## Records shown

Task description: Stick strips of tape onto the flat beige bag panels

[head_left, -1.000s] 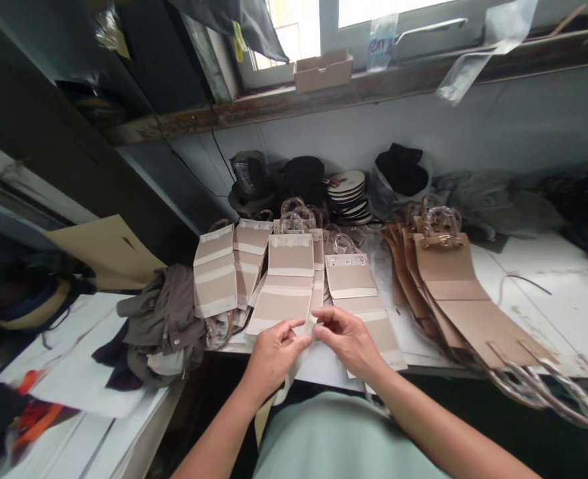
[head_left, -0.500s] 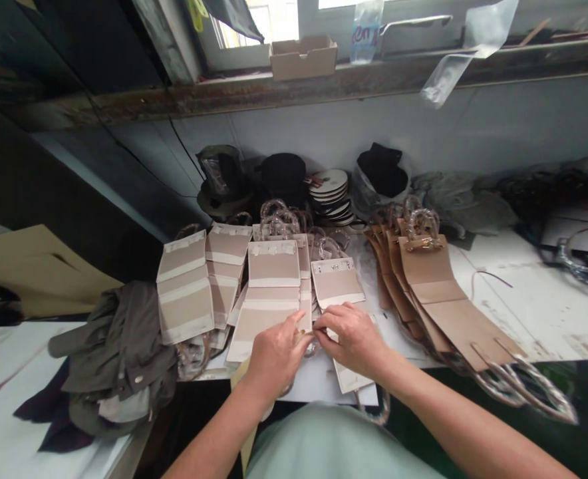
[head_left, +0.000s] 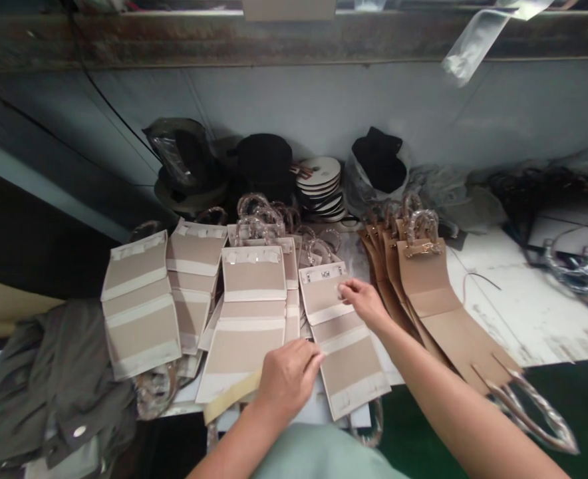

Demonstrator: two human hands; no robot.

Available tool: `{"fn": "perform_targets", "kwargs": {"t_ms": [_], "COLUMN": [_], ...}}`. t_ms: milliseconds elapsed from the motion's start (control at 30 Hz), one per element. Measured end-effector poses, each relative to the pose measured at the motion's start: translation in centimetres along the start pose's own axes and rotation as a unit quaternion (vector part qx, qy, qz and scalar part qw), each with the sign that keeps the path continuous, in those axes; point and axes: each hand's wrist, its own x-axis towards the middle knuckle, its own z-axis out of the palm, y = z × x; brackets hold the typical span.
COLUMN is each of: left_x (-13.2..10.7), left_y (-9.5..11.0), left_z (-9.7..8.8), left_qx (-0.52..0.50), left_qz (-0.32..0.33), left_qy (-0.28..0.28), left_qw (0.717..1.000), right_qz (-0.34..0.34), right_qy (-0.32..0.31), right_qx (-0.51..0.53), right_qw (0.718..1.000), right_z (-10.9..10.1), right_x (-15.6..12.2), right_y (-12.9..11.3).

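My right hand (head_left: 361, 299) is pinched closed at the upper right of a beige bag panel (head_left: 351, 362), just below its row of small metal fittings (head_left: 325, 273). A small pale bit shows at those fingertips, too small to name. Lower down, between two panels, my left hand (head_left: 291, 372) is closed with thumb and fingers together. A pale yellow strip (head_left: 229, 399), which looks like tape, runs out from under it to the left. Beside it lies another beige bag panel (head_left: 254, 279) with white tape over its top edge.
More beige panels (head_left: 139, 293) lie to the left, with wrapped handles (head_left: 259, 216) behind. Brown bag pieces (head_left: 428, 279) overlap on the right, their handles over the table edge. Ribbon spools (head_left: 321, 176) stand by the wall. A dark jacket (head_left: 49, 386) is at lower left.
My hands have parted. The right one has moved up onto the panel's fittings end; the left is lower, beside the panel. The view has tilted down and closer to the table.
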Motion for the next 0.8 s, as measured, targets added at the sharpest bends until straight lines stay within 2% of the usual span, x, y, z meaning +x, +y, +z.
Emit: {"fn": "perform_targets", "kwargs": {"t_ms": [67,133,267,367,500,700,800], "left_x": [0.8,1.5,2.1,2.3,2.7,2.4,2.2], "left_y": [-1.6,-3.3,-5.6,-5.8,-5.8,-6.1,-5.7], "left_z": [0.3,0.2,-0.1,-0.2,0.0,0.5,0.7], "left_qx": [-0.064,-0.118,-0.185,-0.205,-0.214,-0.221,-0.221], "left_qz": [-0.094,-0.161,-0.218,-0.241,-0.232,-0.232,-0.243], "left_qy": [0.014,0.024,0.023,0.028,0.049,0.057,0.067], "left_qw": [0.993,0.98,0.958,0.948,0.948,0.946,0.942], "right_qz": [0.033,0.032,0.015,-0.006,-0.02,0.011,0.022], "right_qy": [0.024,0.027,0.02,0.02,0.042,0.127,0.117], "right_qx": [0.023,0.015,-0.009,-0.032,-0.05,-0.035,-0.001], "right_qw": [0.999,0.999,1.0,0.999,0.998,0.991,0.993], "right_z": [-1.7,-2.6,-2.5,-2.0,-1.3,-0.1,-0.1], "right_x": [3.8,6.8,9.9,10.4,10.3,10.2,10.0], "right_y": [2.0,3.7,5.9,7.0,8.3,9.9,9.9]}}
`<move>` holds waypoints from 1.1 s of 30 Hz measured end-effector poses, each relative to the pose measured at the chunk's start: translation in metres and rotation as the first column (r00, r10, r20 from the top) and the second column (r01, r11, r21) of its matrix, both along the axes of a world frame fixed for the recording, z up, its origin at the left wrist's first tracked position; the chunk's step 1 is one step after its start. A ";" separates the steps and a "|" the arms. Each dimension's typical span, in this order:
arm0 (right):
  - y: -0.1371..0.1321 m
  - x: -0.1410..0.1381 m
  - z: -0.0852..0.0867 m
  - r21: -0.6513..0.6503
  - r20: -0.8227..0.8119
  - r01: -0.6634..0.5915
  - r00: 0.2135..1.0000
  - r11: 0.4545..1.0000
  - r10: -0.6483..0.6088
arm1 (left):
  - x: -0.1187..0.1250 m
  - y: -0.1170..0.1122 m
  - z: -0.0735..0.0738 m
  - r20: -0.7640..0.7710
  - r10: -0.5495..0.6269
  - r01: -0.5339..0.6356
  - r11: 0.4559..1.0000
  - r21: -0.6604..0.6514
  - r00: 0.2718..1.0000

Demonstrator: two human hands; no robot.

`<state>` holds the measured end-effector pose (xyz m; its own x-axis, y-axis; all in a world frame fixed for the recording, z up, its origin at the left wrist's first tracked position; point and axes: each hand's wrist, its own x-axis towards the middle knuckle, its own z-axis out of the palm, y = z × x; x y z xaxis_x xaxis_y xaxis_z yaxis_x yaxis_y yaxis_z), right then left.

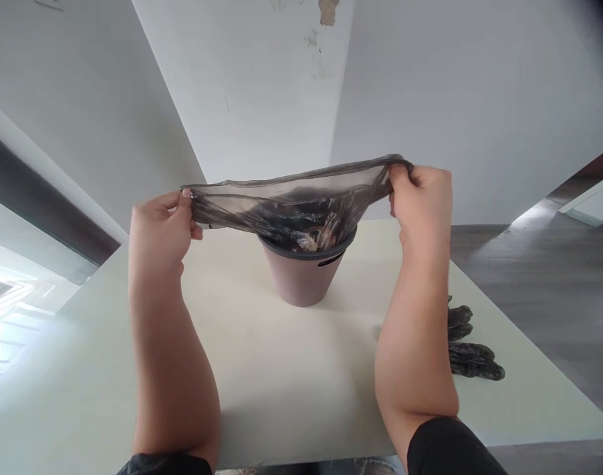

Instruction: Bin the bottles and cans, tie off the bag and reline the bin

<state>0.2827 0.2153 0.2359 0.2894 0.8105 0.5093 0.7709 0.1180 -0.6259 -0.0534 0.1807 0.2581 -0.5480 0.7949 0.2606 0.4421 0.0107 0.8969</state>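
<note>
A small mauve waste bin (302,280) with a dark rim stands in the middle of a white table (262,369). A thin grey translucent bin bag (291,198) sits in it, with crumpled dark rubbish inside. My left hand (160,227) pinches the bag's mouth at its left end. My right hand (423,198) grips the bag's right end. Between the two hands the bag's opening is stretched wide and held a little above the bin's rim.
A crumpled dark bag (472,346) lies on the table just right of my right forearm. White walls meet in a corner behind the bin. Grey floor (553,284) runs along the table's right side.
</note>
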 end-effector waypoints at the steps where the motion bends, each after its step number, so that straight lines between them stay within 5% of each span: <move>1: -0.001 -0.001 0.001 0.060 -0.164 0.027 0.986 0.998 -0.017 | 0.001 -0.002 0.002 0.027 -0.032 0.032 0.999 0.018 0.999; 4: -0.008 -0.003 0.006 0.230 -0.491 -0.011 0.862 0.973 0.126 | 0.004 -0.006 0.004 0.117 -0.134 0.121 0.986 0.113 0.984; 9: -0.015 -0.008 0.012 0.472 -0.588 -0.087 0.711 0.877 0.386 | 0.005 -0.006 0.002 0.128 -0.075 0.034 0.953 0.300 0.989; 15: -0.015 -0.014 0.019 0.584 -0.695 -0.018 0.506 0.811 0.511 | -0.003 0.005 -0.004 0.086 -0.049 -0.006 0.839 0.545 0.995; 20: -0.014 -0.008 0.014 0.661 -0.574 -0.143 0.536 0.737 0.619 | -0.003 0.007 0.001 0.262 -0.239 -0.016 0.710 0.704 0.935; 25: -0.010 -0.004 0.009 0.664 -0.623 -0.104 0.470 0.741 0.625 | -0.001 0.006 0.003 0.305 -0.241 -0.050 0.705 0.707 0.921; 30: -0.012 -0.001 0.013 0.691 -0.635 -0.017 0.461 0.722 0.619 | -0.003 0.013 -0.001 0.250 -0.267 -0.028 0.630 0.776 0.931; 33: -0.011 0.003 0.017 0.698 -0.672 0.091 0.427 0.710 0.606 | -0.009 0.020 -0.005 0.366 -0.321 -0.055 0.682 0.729 0.873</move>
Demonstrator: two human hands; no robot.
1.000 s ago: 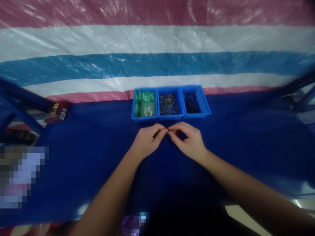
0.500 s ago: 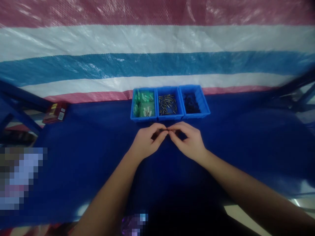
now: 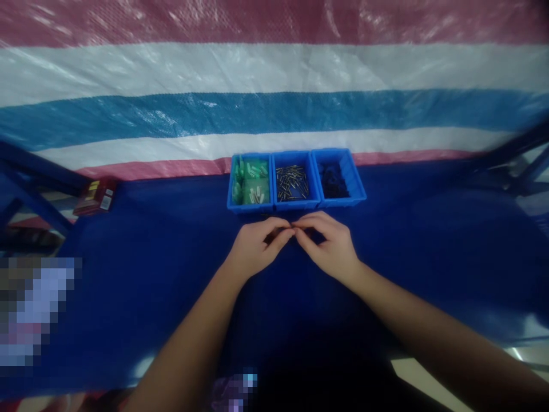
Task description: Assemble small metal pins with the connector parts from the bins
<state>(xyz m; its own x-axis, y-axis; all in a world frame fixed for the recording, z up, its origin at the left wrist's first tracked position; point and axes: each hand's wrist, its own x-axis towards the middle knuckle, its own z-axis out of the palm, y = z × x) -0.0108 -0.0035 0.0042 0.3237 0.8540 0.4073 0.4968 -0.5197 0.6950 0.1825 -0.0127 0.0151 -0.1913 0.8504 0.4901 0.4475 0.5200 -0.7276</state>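
Note:
My left hand point(image 3: 256, 247) and my right hand point(image 3: 328, 244) meet fingertip to fingertip over the dark blue cloth point(image 3: 150, 257), just in front of the bins. Both are pinched on a tiny part between them, too small to make out. Three small blue bins stand in a row right behind the hands. The left bin point(image 3: 251, 182) holds green and pale pieces. The middle bin point(image 3: 294, 182) contains several thin metal pins. Dark pieces fill the right bin point(image 3: 338, 178).
A striped red, white and blue tarp point(image 3: 274, 103) hangs behind the table. A small red box point(image 3: 95, 196) lies at the table's far left edge. Blue metal frame bars point(image 3: 30, 183) stand at both sides. Blurred patches cover the lower left.
Almost nothing has changed: the two hands stay pinched together at the same spot, with only slight finger shifts.

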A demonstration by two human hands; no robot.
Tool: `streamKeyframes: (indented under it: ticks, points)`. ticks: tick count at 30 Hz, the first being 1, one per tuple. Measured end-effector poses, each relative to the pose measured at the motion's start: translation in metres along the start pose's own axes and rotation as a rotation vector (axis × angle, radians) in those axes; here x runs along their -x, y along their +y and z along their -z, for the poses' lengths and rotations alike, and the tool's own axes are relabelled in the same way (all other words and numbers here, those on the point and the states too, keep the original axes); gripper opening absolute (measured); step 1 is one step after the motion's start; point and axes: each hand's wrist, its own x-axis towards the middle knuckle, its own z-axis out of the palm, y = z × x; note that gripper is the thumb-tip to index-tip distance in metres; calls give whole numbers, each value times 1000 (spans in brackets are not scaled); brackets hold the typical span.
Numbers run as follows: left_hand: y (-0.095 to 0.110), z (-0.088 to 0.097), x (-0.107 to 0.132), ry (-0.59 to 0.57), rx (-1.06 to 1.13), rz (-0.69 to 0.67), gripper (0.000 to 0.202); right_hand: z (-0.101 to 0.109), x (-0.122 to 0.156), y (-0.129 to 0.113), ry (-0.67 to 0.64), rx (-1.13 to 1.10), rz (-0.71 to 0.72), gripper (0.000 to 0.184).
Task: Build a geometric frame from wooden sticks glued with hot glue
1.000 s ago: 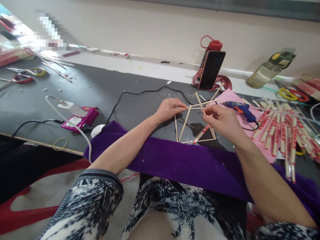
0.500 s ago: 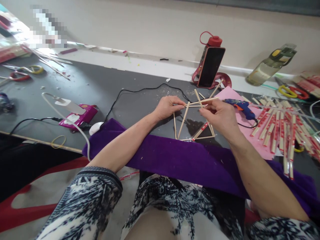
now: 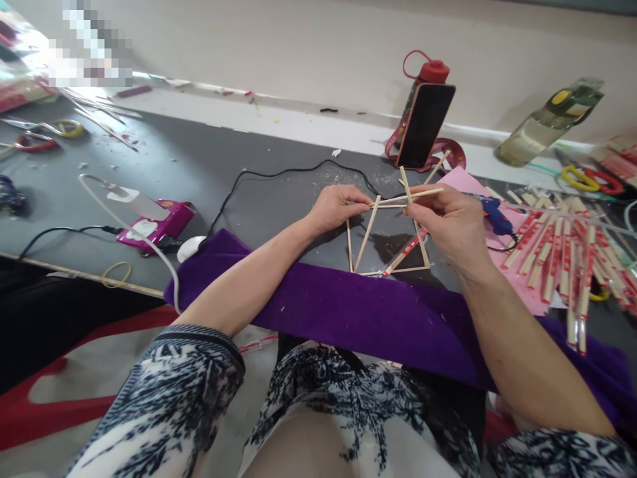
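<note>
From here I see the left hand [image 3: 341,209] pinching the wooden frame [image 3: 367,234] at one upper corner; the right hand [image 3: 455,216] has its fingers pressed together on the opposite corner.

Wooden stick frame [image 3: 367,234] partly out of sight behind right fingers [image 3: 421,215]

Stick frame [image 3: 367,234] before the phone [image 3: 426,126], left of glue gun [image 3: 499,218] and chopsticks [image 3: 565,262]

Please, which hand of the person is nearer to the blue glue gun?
The right hand: it is just left of the blue glue gun, partly hiding it. The left hand is farther left, at the wooden stick frame.
</note>
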Motion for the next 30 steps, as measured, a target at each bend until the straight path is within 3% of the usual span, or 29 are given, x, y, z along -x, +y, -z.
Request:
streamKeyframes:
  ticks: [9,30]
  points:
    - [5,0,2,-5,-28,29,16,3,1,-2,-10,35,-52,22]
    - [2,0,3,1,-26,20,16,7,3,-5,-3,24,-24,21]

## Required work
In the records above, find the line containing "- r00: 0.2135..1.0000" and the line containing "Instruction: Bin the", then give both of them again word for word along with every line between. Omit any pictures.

## Answer for the task
  - r00: 0.2135..1.0000
  - r11: 0.4545..1.0000
  - r10: -0.6483..0.6088
arm1 (left):
  - x: -0.1187..0.1250 m
  - y: -0.1170..0.1122 m
  - z: -0.0735..0.0738 m
  - r20: -0.7640..0.7710
  - r10: -0.5495..0.6269
  - r01: -0.5339..0.6356
  - r11: 0.4559..1.0000
  - r21: -0.6604..0.6514
  - r00: 0.2718..1.0000

Demonstrator: two human hands; no robot.

`<state>` holds the measured end-effector pose (xyz m; its own x-axis, y-axis; all in a world frame fixed for the recording, z up, its origin at the left wrist's first tracked position; point and axes: each hand's wrist, its own x-axis towards the middle knuckle, its own z-axis out of the palm, y = z × x; x y z xaxis_x xaxis_y xaxis_z yaxis_x yaxis_y yaxis_z), right then left.


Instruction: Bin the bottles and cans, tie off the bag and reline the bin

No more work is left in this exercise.